Starting with the opening line of the material, restate every line word for word, and end on the line containing "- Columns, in".
»»
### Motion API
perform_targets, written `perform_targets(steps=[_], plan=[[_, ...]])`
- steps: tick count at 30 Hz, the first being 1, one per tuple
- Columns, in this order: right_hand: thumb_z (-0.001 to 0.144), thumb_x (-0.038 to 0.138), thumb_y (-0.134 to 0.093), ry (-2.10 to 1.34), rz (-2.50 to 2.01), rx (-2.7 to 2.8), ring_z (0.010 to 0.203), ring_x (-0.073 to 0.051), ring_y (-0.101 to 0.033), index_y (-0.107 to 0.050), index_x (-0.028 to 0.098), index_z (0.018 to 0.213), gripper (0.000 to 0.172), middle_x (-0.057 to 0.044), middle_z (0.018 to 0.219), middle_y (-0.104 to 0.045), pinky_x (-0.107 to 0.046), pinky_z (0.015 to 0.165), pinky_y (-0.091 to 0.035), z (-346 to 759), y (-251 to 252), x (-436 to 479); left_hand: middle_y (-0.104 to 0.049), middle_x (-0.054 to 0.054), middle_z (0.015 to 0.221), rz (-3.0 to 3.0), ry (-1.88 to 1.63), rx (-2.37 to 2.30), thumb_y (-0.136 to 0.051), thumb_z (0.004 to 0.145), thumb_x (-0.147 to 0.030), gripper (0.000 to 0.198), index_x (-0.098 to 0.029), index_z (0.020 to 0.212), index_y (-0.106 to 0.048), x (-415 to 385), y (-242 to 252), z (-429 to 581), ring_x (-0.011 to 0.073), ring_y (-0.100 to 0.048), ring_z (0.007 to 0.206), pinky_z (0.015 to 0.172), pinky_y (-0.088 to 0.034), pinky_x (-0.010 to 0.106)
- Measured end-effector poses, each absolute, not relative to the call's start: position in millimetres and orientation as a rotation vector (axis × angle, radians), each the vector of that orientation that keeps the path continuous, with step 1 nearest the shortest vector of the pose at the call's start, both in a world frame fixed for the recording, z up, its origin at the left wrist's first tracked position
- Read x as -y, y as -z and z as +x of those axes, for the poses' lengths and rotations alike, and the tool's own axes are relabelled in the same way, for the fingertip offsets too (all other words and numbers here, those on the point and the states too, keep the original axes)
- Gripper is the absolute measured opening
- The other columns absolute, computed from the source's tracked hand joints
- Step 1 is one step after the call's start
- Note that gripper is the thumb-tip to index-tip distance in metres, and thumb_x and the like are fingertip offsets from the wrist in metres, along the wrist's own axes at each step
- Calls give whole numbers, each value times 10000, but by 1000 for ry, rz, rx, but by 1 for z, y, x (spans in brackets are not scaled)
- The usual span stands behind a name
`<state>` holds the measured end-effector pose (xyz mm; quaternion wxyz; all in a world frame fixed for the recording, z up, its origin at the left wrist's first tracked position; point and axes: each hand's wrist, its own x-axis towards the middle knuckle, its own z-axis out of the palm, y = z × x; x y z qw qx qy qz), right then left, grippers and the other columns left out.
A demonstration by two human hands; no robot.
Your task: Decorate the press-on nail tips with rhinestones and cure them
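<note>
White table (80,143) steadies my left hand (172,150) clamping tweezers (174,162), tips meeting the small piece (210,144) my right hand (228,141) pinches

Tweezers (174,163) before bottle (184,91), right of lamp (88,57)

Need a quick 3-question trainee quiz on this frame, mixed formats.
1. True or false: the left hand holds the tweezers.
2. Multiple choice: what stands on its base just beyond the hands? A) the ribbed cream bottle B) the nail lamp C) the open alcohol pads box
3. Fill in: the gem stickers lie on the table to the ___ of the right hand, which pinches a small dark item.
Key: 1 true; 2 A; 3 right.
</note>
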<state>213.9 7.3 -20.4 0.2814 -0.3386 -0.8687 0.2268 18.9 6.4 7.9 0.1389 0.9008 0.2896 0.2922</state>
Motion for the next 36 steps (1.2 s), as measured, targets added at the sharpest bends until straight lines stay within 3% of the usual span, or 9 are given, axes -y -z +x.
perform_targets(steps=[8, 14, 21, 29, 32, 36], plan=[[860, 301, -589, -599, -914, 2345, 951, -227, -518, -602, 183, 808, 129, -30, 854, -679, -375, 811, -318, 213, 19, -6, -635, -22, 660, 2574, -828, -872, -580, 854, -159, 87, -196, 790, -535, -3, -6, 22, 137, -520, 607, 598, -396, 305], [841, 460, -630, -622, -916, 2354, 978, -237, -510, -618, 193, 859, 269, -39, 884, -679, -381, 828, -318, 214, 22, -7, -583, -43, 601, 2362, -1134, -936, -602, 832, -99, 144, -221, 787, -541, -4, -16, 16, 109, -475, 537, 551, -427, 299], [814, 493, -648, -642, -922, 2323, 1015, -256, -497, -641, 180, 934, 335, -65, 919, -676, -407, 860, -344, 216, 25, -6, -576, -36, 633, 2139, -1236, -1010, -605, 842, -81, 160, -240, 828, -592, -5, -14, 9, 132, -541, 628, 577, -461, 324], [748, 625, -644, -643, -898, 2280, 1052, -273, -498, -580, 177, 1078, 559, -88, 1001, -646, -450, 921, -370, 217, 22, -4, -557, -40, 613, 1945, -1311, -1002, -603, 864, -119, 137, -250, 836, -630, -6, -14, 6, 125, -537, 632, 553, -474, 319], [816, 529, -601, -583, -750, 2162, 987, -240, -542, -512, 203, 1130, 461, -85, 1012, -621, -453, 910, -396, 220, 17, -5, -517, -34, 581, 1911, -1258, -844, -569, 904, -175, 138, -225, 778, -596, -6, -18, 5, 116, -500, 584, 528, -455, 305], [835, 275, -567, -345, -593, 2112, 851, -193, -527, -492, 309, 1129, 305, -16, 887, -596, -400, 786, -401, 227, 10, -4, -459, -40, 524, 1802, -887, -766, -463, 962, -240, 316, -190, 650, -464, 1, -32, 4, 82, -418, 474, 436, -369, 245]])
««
__Exercise solution__.
### Motion API
perform_targets, written `perform_targets(steps=[_], plan=[[_, ...]])`
- steps: tick count at 30 Hz, the first being 1, one per tuple
- Columns, in this order: right_hand: thumb_z (-0.001 to 0.144), thumb_x (-0.038 to 0.138), thumb_y (-0.134 to 0.093), ry (-2.10 to 1.34), rz (-2.50 to 2.01), rx (-2.7 to 2.8), ring_z (0.010 to 0.203), ring_x (-0.073 to 0.051), ring_y (-0.101 to 0.033), index_y (-0.107 to 0.050), index_x (-0.028 to 0.098), index_z (0.018 to 0.213), gripper (0.000 to 0.172), middle_x (-0.057 to 0.044), middle_z (0.018 to 0.219), middle_y (-0.104 to 0.045), pinky_x (-0.107 to 0.046), pinky_z (0.015 to 0.165), pinky_y (-0.091 to 0.035), z (-346 to 759), y (-251 to 252), x (-436 to 479); left_hand: middle_y (-0.104 to 0.049), middle_x (-0.054 to 0.054), middle_z (0.015 to 0.221), rz (-3.0 to 3.0), ry (-1.88 to 1.63), rx (-2.37 to 2.30), thumb_y (-0.136 to 0.051), thumb_z (0.004 to 0.145), thumb_x (-0.147 to 0.030), gripper (0.000 to 0.198), index_x (-0.098 to 0.029), index_z (0.020 to 0.212), index_y (-0.106 to 0.048), x (-415 to 385), y (-242 to 252), z (-429 to 581), ring_x (-0.011 to 0.073), ring_y (-0.100 to 0.048), ring_z (0.007 to 0.206), pinky_z (0.015 to 0.172), pinky_y (-0.088 to 0.034), pinky_x (-0.010 to 0.106)

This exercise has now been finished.